Interpreting the historical development of capitalism in relationship to the concept of the unified subject in liberal humanism - the one who may freely elect his destiny - Catherine Belsey, in The Subject of Tragedy, locates in Elizabethan, Jacobean and Caroline drama a crucible in which the modern subjectivity of the unified "free individual" was formulated. She plays off the new tragic drama of the period from approximately 1576 to 1642 against the medieval mysteries and moralities in which subjectivity (to the extent that that word has any meaning at all applied to an earlier period) diffused itself in the allegorical struggle between good and evil. In part the stresses and fissures of Jacobean drama may be traceable to the uneasy assimilation of the secular-legal autonomous subject to long-standing forms, customs and religious commonplaces. In Women Beware Women, for example, Leantio's transgression is very much that of a "New Man", the literal and figurative agent of an emerging capitalist economy; the Cardinal's hell-fire speeches, by contrast, assert medieval cultural traditions: 'So where lust reigns', he concludes the play with a piety, 'that prince cannot reign long' (112).

Another problem noted by Belsey concerns the lack of practical integration of women into the new economic system and the new subjectivity. She writes:

While in theory all men are equal, men and women are not symmetrically defined. Man, the centre and hero of liberal humanism, was produced in contradistinction to the objects of his knowledge, and in terms of the relations of power in the economy and the state.
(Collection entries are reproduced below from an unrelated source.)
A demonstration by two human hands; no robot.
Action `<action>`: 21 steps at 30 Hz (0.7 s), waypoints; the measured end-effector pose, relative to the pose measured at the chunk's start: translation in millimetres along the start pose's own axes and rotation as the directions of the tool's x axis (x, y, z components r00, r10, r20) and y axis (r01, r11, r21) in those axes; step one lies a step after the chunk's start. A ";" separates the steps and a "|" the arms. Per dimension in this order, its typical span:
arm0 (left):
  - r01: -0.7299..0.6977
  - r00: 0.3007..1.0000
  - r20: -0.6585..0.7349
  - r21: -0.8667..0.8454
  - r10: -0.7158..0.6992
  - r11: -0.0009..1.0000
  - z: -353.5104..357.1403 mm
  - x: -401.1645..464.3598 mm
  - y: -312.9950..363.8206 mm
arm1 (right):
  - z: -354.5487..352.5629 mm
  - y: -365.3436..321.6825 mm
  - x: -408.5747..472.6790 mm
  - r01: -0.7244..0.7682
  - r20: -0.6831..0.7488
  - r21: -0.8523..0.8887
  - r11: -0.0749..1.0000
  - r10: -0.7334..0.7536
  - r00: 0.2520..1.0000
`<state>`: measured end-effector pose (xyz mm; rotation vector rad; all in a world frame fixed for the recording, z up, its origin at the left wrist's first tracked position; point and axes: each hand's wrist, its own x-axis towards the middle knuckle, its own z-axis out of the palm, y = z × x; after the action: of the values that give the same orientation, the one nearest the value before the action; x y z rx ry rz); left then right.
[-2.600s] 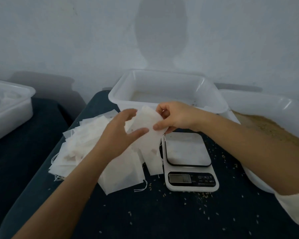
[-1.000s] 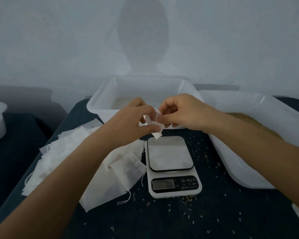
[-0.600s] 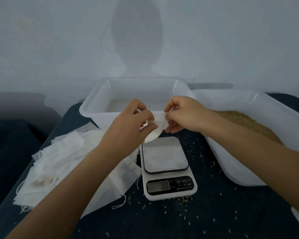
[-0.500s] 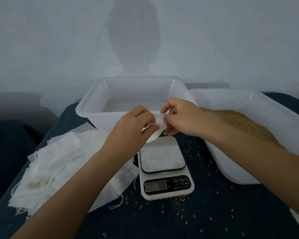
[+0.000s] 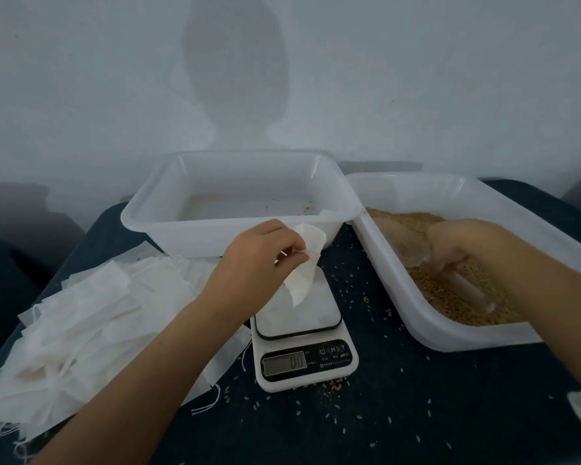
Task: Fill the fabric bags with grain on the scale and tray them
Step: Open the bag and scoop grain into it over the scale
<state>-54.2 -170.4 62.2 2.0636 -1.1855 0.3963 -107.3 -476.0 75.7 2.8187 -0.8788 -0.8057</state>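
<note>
My left hand (image 5: 255, 260) pinches a small white fabric bag (image 5: 304, 266) by its top edge, and the bag hangs over the platform of the white kitchen scale (image 5: 302, 344). My right hand (image 5: 457, 243) is inside the right-hand tub of brown grain (image 5: 450, 297), fingers curled round the handle of a clear plastic scoop (image 5: 416, 250) that lies in the grain. A white tray (image 5: 235, 229) stands behind the scale, with only a few stray grains inside.
A loose heap of white drawstring bags (image 5: 81, 323) lies on the dark cloth at the left. Spilled grains (image 5: 332, 387) dot the cloth around the scale. A pale wall rises right behind the tubs.
My right hand has let go of the bag and moved right into the grain tub, taking hold of the scoop. My left hand alone now holds the bag over the scale.
</note>
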 end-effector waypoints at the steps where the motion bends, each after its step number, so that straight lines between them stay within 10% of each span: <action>1: 0.000 1.000 0.006 0.001 0.000 1.000 1.3 -0.1 0.4 | 2.6 0.8 1.4 -0.008 0.006 0.008 1.000 0.008 1.000; 8: 0.009 1.000 0.017 0.008 -0.009 1.000 4.9 -0.6 -3.3 | -14.4 17.6 1.9 0.036 -0.256 0.150 0.988 0.004 0.967; 21: 0.027 1.000 0.012 0.007 -0.027 1.000 8.5 -2.1 -6.6 | -4.3 8.0 9.7 0.044 -0.250 0.107 0.993 -0.016 0.968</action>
<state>-50.5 -173.0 52.1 2.0883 -1.1633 0.3763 -102.4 -488.3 76.8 2.9486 -0.8676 -0.4023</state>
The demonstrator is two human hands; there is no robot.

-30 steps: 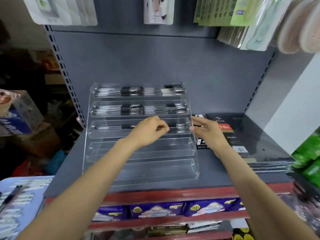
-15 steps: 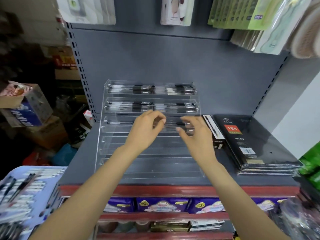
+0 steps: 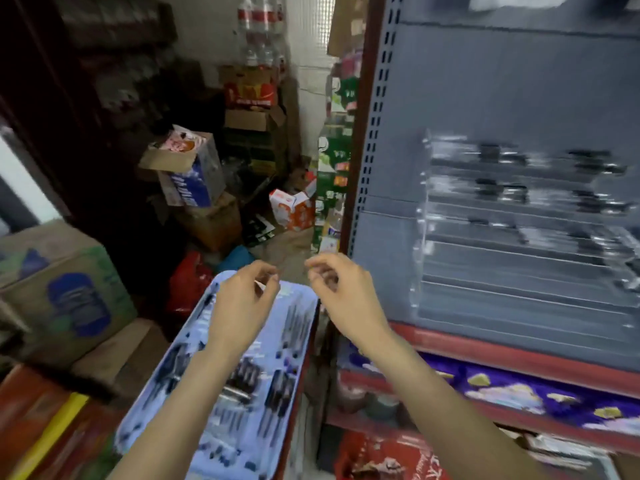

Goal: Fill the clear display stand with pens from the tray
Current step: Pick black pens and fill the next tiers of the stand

Woman was produced in contradistinction to man, and in terms of the relations of power in the family. (9)

That such contradictions seem self-evident to us today may reflect the fact that we are still working through their consequences in the practices of our daily social life, in the forms of our debates over social policy, and in the nature of our representations.

Such a sense of continuity helps to make old plays seem not so old after all. The practice of placing human beings into circulation as commodities themselves, for instance, or of using them as erotic symbols to accelerate the circulation of material commodities, argues that social history is exceedingly frugal - it only reluctantly discards successful forms. Culture may mystify the origins of its deepest structures - we call this strategic forgetfulness "ideology" - but it patiently arranges for their transmission through history. Jacobean drama and MTV are only two among many media of such transmission - but especially interesting ones because they are also (at least potentially) media of criticism.

Material Girls

As a concise description of the material world of Middleton's Women Beware Women, one could do much worse than Gayle Rubin's 'traffic in women', partially qualified by the problematic introduced by Belsey's 'liberal subjectivity'. The scene of the play itself derives from Jacobean City Comedy and ultimately from Terence and Plautus - a socially mixed street with juxtaposed houses and families. The nominal setting, Florence, has significance as one of Europe's great banking and commercial centers. Moreover, the Florentine social strata converge in three spectacular scenes: the procession of state in Act I, scene ii; the banquet in Act III, scene ii; and the pastoral masque in Act V, scene ii. This staging helps Middleton to materialize the triple intersection of erotic desire, class relations, and commerce in kin.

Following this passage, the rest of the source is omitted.